Everything mentioned above, beyond the three basics, is optional at the discretion of the agent. I’m emphasizing this because a lot of folks go into their agent-hunt with really unrealistic expectations, which can end up with bad feelings on all sides. Know what you must have, what would be nice to have, and what you absolutely don’t want an agent to do for you, ever.

Finally, there’s the question of ethics. I’m not talking here about the problem of scam agents who are out to soak authors for all they are worth; if you do Part II of the agent hunt right, you’ll discard most of the scammers right off. I’m talking here about the author/agent relationship with publishers. This is, in my opinion, an area where it is vital to have a match between author and agent. Whether it’s the agent who’s willing to push the envelope and the author who’s determined to be a goody-two-shoes, or vice versa, the fact remains:  if you aren’t in agreement with your agent about which moves are ethical and which ones aren’t, you’re probably going to be very unhappy, very quickly.

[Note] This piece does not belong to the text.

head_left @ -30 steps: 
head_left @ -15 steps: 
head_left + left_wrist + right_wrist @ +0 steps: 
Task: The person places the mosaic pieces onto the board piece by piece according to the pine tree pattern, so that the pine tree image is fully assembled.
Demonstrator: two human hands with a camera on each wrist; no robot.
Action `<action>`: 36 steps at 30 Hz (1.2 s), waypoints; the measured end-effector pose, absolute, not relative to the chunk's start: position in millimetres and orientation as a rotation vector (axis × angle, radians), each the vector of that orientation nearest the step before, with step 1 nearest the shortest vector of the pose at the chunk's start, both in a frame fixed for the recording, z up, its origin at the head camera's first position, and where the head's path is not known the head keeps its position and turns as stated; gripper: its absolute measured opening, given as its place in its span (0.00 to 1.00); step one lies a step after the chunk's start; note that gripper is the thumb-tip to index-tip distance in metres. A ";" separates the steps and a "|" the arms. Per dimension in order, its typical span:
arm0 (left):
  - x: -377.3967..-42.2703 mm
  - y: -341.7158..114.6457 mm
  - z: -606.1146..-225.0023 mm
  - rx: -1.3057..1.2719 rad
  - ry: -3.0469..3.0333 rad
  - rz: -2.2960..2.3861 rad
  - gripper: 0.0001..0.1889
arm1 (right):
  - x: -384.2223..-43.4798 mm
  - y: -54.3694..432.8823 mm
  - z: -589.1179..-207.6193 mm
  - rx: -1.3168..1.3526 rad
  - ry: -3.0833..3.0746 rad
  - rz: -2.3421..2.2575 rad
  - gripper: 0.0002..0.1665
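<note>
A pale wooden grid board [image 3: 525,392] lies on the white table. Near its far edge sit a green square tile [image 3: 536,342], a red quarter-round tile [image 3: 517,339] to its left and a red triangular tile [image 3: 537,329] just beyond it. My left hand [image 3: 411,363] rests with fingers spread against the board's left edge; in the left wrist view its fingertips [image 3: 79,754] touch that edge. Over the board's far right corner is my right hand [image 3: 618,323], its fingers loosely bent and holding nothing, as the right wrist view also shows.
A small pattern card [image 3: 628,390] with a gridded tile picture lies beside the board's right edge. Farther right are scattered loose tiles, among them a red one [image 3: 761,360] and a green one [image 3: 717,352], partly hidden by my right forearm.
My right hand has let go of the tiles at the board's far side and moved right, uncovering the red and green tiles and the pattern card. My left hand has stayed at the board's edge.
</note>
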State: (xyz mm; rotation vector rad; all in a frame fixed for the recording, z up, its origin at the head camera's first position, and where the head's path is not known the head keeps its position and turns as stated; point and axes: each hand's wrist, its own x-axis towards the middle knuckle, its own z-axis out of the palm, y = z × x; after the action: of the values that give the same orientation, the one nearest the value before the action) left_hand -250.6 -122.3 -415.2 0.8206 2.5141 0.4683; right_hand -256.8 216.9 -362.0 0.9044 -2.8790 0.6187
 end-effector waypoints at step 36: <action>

These extra questions are where b), above, comes in. For instance, speaking for myself, I don’t want my agent editing my work. I don’t expect a lot of career advice, either, certainly not of the “XYZ is hot now; you should drop everything and write that” variety. I do welcome input when I’m trying to decide what to write next (of the “which of these six ideas do you think you can sell right now?” sort). I don’t expect financial advice. I do like a certain amount of reassurance when I’m worried, and especially when I’m late on a deadline. I do want to have the occasional in-depth discussion about what the best next move would be – hold the rights for the backlist and try to resell them, or start marketing them as e-books on our own? Concentrate on increasing foreign translation sales, or put more effort into publicity for initial publication and hope the foreign rights sales follow? And I’m not interested in pushing the boundaries of what I consider fair and reasonable in my business dealings.

Other writers have different lists; you likely will, too. The point is to know what, if anything, you need/want, over and above someone to submit, negotiate, and collect for you. Once you have that, you’re finally ready to start agent-hunting.

At which point I realized that this post is WAY too long for one thing, so part the second will come on Wednesday. I had a lot more to say about this than I thought I did.

Late edit: And I just now realized that I’d accidentally turned off comments and pingbacks on this post. Sorry, folks: unintentional. Though at this point, you might just as well wait and comment on tomorrows second-half post.

3 Comments
  1. I just want to thank you for this post and your blog in general. It is so substantive. You have nice meaty things to say. While I’m weighing in on the agents post (necessary), I also really like the craft posts (much more fun).

  2. ooooh, ooooh, oooh. . . . .

    going off-topic to announce that I have a copy of Across the Great Barrier in my very own hands.